A report issued by the European Council on Foreign Relations (ECFR) has warned that the European Union is being vassalized by the United States. According to the policy brief, authored by Jeremy Shapiro and Jana Puglierin, the process of vassalization has been accelerated by the U.S. direction of European foreign policy during the Russia—Ukraine conflict.
“Europe, as EU high representative for foreign affairs Josep Borrell loudly lamented prior to Russia’s invasion, is not really at the table when it comes to dealing with the Russia-Ukraine crisis,” states the document, originally published on April 4 of this year.
It has instead embarked on a process of vassalization.
The report—titled “The Art of Vassalization: How Russia’s War on Ukraine Has Transformed Transatlantic Relations”—was produced by Europe’s most prominent pan-European organization outside of the EU government. The European Council on Foreign Relations, modeled on the U.S. Council on Foreign Relations, is composed of over 300 members, including 19 former or current heads of state, current and former parliamentarians and ministers, heads of industry, intellectuals, and public figures from EU member states and candidate countries.
As the editor of Geopolitical Economy Report Ben Norton noted,
the fact that an article like this was published at the European Council on Foreign Relations, I think, reflects that there are people in the European political class who are frustrated increasingly with the fact that they’ve become a vassal of the U.S. and they do truly want to maintain more strategic autonomy and independence.

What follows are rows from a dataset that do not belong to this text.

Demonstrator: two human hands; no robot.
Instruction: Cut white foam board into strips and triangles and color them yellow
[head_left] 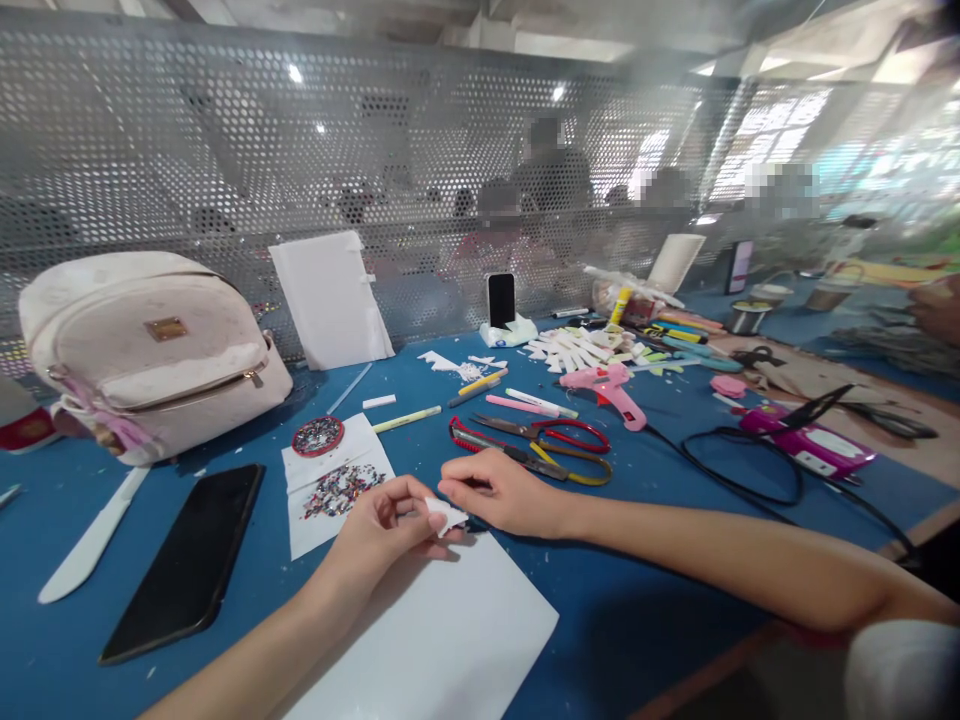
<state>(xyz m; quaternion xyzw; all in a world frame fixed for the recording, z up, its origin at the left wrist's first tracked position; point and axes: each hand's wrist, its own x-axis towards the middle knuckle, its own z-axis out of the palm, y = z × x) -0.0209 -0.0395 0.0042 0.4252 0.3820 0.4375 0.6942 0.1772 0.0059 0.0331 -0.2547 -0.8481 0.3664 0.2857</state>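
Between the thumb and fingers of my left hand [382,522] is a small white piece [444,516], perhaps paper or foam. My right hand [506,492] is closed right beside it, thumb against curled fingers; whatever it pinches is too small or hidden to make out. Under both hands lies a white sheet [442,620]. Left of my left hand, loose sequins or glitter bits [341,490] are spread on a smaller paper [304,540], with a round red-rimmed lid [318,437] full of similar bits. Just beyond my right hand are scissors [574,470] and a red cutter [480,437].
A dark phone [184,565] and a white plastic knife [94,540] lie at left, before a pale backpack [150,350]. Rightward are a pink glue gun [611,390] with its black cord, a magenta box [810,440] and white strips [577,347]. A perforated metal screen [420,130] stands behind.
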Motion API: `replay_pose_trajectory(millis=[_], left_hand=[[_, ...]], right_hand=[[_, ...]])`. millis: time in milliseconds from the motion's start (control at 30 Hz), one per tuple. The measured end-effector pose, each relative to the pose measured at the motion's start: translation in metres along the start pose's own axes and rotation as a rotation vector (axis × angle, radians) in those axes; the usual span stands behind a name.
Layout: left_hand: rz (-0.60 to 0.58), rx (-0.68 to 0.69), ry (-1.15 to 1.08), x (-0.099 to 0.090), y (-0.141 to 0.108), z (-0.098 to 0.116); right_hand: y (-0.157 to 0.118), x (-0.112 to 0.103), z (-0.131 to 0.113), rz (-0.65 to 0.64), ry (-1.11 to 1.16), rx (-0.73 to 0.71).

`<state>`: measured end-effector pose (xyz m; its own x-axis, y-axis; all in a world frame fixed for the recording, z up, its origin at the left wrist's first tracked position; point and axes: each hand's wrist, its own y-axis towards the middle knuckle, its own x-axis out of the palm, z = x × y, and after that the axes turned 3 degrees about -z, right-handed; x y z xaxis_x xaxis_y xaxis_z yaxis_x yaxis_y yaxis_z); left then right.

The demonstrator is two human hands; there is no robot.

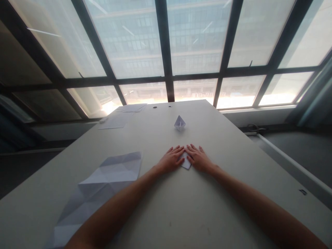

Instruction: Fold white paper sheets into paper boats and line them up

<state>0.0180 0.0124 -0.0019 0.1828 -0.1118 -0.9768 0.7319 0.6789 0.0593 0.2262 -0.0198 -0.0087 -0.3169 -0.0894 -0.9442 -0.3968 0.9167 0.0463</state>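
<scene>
Your left hand (171, 160) and right hand (199, 159) lie palm down on the white table (197, 214), fingers stretched out and angled inward so that their tips nearly meet. Neither is curled around anything: both rest over the edges of a small piece of folded paper (186, 164), which lies flat between them, its near corner showing below your thumbs and its far part hidden under your fingers. You hold it down from above rather than pinch it; how hard you press, I cannot tell. Expect it to be very light, and probably stiffer than a single sheet, since the folding seems to have stacked several layers. Paper this small should slide easily on a smooth top, so a fingertip on each side is a sound way to steady it. To lift it, the bare near corner looks like the best place to take hold, between thumb and forefinger with the layers kept together; a tug on one layer alone could spread the folds or tear the paper. Just beyond your hands stands a pointed paper figure (180, 123), likely hollow and easily crushed, so handle it lightly at its base. By your left forearm lies a large creased sheet (114, 173), limp enough to catch on a sleeve or arm.
</scene>
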Motion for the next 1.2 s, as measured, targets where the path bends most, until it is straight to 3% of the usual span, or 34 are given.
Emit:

So, by publishing this policy paper, it is one of their ways to meekly criticize the United States and call for a more independent foreign policy.
Europe has been particularly hard hit by its partnership in the U.S.-led economic warfare against Russia, first initiated in 2014 but intensified after Russia began its special military operation in Ukraine in February 2022. Inflation, economic and political instability, and rising energy costs have resulted from the European nations’ attempts to halt their purchases of Russian natural gas and oil.
“The conflict in Ukraine and the subsequent increase in the cost of living has brought unbearable challenges to the lives of millions of families, especially to low and middle-income households that had already suffered during the pandemic,” noted a report published by Save the Children Europe recently.
The price of basic food such as milk, cereals, and oil has skyrocketed, forcing families to skip meals and ration food.